What the task requires |
Output only this range of the data below: the line that contains "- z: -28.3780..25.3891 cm" through the final line, both ends included, each retyped exactly.

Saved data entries

#####

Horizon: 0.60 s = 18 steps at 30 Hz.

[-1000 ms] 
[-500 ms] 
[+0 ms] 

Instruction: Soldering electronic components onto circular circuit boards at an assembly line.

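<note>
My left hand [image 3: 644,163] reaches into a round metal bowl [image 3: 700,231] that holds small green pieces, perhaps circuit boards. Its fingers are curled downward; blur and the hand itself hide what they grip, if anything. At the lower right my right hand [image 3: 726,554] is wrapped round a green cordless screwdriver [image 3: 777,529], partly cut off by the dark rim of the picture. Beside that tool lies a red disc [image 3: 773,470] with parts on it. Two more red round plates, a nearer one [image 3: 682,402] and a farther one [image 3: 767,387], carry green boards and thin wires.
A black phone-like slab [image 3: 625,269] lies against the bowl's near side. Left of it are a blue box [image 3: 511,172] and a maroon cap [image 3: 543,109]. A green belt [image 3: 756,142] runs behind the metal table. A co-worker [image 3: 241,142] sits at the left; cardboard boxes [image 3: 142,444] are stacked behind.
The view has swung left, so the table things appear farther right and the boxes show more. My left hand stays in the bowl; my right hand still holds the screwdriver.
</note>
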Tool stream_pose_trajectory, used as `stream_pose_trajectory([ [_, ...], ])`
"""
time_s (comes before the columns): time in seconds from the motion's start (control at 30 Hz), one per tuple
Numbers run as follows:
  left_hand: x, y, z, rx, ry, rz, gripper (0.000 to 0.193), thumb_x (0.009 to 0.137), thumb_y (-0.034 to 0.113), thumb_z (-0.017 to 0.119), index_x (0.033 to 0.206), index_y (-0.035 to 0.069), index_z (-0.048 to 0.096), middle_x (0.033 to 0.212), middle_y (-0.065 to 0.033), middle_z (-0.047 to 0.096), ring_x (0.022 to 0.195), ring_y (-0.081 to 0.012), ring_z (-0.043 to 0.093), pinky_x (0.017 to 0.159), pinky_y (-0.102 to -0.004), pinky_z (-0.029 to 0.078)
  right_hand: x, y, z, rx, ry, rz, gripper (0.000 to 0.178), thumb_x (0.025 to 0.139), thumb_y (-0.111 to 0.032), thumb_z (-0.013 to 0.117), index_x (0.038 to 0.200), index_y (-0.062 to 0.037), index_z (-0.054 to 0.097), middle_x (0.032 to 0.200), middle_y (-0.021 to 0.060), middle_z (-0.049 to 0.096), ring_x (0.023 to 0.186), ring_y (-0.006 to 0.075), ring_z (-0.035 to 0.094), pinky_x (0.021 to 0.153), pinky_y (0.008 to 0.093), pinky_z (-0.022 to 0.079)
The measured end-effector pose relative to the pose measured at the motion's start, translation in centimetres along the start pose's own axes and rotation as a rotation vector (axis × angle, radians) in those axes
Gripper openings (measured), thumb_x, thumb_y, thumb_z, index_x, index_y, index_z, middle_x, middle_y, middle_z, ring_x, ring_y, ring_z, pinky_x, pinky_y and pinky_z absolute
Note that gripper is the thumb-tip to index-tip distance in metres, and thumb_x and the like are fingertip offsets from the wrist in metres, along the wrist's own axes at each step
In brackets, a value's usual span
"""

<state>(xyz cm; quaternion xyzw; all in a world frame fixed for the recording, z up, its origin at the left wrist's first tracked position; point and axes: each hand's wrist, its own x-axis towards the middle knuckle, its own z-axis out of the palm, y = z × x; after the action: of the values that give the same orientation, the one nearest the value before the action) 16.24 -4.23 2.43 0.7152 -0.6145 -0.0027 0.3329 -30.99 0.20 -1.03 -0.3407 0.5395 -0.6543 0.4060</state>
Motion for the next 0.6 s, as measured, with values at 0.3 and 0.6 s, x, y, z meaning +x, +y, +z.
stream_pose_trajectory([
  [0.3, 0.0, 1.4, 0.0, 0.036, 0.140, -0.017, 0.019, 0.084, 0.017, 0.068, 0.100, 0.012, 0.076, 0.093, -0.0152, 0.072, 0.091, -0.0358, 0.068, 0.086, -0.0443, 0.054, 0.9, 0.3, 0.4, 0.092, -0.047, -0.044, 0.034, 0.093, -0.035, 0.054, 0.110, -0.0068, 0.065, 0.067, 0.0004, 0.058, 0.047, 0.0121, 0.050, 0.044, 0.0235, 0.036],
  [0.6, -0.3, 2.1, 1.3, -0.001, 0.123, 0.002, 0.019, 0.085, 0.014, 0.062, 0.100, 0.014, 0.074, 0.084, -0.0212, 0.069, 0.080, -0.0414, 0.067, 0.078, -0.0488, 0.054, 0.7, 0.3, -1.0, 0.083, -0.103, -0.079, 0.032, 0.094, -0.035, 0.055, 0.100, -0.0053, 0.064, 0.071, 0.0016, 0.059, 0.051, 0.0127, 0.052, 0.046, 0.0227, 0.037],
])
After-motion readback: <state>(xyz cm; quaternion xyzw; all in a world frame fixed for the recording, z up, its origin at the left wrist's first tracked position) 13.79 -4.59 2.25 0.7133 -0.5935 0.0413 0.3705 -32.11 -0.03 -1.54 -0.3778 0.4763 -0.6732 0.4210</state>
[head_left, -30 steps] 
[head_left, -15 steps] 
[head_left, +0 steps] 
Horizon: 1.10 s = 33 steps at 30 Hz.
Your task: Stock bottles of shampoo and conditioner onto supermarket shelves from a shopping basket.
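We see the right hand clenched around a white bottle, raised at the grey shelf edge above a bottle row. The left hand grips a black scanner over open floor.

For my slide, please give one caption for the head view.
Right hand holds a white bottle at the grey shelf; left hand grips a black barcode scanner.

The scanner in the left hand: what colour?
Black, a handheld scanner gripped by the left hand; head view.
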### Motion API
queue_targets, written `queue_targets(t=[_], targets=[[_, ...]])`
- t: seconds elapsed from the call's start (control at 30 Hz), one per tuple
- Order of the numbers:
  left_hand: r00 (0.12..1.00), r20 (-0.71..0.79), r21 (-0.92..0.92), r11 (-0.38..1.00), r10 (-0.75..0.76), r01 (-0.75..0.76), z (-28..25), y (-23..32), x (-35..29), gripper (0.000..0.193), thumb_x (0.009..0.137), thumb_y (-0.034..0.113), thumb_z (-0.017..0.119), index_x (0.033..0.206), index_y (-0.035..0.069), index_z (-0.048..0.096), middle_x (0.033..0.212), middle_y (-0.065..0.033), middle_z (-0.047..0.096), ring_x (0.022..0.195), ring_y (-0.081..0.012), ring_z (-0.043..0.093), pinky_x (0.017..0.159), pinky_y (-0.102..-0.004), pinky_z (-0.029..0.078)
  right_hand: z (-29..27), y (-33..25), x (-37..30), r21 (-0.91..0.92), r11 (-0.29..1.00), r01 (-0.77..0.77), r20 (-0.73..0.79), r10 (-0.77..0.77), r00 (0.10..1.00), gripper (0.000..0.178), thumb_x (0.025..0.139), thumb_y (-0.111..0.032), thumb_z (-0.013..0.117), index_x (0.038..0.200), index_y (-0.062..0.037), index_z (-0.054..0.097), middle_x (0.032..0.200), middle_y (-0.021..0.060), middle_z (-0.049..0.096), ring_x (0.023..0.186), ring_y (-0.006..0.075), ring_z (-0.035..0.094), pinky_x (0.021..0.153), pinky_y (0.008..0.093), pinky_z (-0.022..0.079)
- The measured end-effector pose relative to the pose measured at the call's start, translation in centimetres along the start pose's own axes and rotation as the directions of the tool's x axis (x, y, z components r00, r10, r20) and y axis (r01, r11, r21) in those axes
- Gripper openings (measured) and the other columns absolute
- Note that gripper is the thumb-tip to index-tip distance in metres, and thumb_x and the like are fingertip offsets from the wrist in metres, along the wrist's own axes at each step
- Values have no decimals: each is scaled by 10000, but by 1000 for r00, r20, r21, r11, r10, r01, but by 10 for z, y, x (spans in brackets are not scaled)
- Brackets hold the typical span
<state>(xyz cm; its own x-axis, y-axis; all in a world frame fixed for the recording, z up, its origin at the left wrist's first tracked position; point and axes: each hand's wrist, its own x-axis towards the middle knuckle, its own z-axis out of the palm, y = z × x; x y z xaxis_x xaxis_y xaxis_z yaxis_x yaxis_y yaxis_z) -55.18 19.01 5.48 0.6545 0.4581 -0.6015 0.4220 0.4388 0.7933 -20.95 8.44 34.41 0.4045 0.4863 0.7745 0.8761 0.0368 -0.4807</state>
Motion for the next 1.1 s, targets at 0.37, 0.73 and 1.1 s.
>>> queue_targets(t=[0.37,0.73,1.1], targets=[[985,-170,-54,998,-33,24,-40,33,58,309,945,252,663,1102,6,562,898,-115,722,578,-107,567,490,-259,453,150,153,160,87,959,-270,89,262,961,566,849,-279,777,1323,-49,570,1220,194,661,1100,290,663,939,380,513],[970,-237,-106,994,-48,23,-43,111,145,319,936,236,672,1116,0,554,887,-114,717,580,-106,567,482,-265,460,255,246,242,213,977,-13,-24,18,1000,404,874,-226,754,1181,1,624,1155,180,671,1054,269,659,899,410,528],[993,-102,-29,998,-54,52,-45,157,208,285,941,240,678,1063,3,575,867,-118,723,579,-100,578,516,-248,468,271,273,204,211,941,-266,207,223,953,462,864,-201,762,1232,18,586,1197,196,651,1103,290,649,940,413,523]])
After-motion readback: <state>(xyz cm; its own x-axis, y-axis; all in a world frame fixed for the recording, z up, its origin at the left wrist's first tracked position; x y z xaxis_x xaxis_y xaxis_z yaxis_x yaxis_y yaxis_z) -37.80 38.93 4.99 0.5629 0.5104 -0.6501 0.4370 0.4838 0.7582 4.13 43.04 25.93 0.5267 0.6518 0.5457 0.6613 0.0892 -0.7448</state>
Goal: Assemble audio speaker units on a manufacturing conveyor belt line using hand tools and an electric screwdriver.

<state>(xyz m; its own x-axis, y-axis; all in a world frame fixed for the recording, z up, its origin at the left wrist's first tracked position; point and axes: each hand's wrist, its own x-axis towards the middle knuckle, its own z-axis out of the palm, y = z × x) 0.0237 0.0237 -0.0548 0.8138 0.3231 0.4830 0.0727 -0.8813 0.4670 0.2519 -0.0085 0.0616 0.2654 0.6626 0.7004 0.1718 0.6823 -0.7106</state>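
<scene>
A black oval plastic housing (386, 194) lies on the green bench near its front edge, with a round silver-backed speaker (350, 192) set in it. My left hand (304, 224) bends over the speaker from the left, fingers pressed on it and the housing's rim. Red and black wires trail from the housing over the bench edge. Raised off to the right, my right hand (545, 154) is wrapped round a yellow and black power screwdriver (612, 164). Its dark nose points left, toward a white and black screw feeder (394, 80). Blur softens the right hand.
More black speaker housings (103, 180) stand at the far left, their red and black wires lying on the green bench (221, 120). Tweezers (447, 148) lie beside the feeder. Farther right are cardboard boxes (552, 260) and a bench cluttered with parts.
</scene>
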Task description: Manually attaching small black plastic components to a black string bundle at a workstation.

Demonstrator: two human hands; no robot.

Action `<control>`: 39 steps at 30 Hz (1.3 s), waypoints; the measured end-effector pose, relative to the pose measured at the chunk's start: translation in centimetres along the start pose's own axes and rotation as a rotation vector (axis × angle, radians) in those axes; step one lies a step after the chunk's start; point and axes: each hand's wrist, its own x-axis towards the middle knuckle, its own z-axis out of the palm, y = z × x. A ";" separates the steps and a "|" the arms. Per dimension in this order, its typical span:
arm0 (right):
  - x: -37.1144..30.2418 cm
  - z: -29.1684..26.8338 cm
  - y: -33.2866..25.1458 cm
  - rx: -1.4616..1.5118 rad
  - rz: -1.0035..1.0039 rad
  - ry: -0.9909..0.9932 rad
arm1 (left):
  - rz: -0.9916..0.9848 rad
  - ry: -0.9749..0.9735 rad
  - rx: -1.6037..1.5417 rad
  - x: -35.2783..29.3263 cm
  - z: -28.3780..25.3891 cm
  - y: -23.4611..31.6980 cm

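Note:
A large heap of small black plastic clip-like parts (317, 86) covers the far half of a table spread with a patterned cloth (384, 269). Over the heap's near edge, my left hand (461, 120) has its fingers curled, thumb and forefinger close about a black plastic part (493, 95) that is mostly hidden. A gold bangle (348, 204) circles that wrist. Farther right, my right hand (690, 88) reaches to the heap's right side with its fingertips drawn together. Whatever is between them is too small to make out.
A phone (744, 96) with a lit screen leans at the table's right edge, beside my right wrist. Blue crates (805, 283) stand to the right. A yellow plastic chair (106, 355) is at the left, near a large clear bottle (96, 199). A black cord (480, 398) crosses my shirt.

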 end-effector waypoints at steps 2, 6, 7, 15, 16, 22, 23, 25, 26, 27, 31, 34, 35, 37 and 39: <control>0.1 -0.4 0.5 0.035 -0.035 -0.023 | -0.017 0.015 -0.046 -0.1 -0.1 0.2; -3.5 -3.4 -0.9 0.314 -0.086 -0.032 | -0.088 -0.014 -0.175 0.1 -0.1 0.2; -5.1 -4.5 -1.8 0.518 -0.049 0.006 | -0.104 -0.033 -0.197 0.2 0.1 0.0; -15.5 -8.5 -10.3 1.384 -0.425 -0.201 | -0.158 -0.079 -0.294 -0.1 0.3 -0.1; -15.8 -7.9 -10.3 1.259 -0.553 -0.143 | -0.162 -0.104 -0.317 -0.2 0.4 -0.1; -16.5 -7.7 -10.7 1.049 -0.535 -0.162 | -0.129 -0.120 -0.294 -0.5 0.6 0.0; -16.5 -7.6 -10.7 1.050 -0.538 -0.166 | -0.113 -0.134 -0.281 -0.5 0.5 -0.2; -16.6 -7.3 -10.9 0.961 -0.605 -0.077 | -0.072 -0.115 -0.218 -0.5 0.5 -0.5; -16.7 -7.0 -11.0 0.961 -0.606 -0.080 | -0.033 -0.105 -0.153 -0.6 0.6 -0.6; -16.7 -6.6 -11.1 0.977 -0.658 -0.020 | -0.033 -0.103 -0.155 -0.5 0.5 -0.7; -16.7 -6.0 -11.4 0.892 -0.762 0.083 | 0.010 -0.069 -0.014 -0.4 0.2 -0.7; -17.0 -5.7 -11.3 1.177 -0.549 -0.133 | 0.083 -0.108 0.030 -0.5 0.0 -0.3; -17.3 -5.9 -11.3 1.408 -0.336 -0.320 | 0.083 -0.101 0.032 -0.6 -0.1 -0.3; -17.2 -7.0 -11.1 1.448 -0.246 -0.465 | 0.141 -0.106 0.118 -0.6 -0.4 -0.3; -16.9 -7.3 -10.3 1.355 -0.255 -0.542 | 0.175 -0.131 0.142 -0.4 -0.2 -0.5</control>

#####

Task output |
  - z: -28.3780..25.3891 cm
  - y: -23.4611..31.6980 cm

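Note:
A large heap of small black plastic clip-like parts (317, 86) covers the far half of a table spread with a patterned cloth (384, 269). Over the heap's near edge, my left hand (461, 120) has its fingers curled, thumb and forefinger close about a black plastic part (493, 95) that is mostly hidden. A gold bangle (348, 204) circles that wrist. Farther right, my right hand (690, 88) reaches to the heap's right side with its fingertips drawn together. Whatever is between them is too small to make out.
A phone (744, 96) with a lit screen leans at the table's right edge, beside my right wrist. Blue crates (805, 283) stand to the right. A yellow plastic chair (106, 355) is at the left, near a large clear bottle (96, 199). A black cord (480, 398) crosses my shirt.
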
 end-effector waypoints at steps 2, 6, 7, 15, 16, 22, 23, 25, 26, 27, 31, 34, 35, 37 and 39: <control>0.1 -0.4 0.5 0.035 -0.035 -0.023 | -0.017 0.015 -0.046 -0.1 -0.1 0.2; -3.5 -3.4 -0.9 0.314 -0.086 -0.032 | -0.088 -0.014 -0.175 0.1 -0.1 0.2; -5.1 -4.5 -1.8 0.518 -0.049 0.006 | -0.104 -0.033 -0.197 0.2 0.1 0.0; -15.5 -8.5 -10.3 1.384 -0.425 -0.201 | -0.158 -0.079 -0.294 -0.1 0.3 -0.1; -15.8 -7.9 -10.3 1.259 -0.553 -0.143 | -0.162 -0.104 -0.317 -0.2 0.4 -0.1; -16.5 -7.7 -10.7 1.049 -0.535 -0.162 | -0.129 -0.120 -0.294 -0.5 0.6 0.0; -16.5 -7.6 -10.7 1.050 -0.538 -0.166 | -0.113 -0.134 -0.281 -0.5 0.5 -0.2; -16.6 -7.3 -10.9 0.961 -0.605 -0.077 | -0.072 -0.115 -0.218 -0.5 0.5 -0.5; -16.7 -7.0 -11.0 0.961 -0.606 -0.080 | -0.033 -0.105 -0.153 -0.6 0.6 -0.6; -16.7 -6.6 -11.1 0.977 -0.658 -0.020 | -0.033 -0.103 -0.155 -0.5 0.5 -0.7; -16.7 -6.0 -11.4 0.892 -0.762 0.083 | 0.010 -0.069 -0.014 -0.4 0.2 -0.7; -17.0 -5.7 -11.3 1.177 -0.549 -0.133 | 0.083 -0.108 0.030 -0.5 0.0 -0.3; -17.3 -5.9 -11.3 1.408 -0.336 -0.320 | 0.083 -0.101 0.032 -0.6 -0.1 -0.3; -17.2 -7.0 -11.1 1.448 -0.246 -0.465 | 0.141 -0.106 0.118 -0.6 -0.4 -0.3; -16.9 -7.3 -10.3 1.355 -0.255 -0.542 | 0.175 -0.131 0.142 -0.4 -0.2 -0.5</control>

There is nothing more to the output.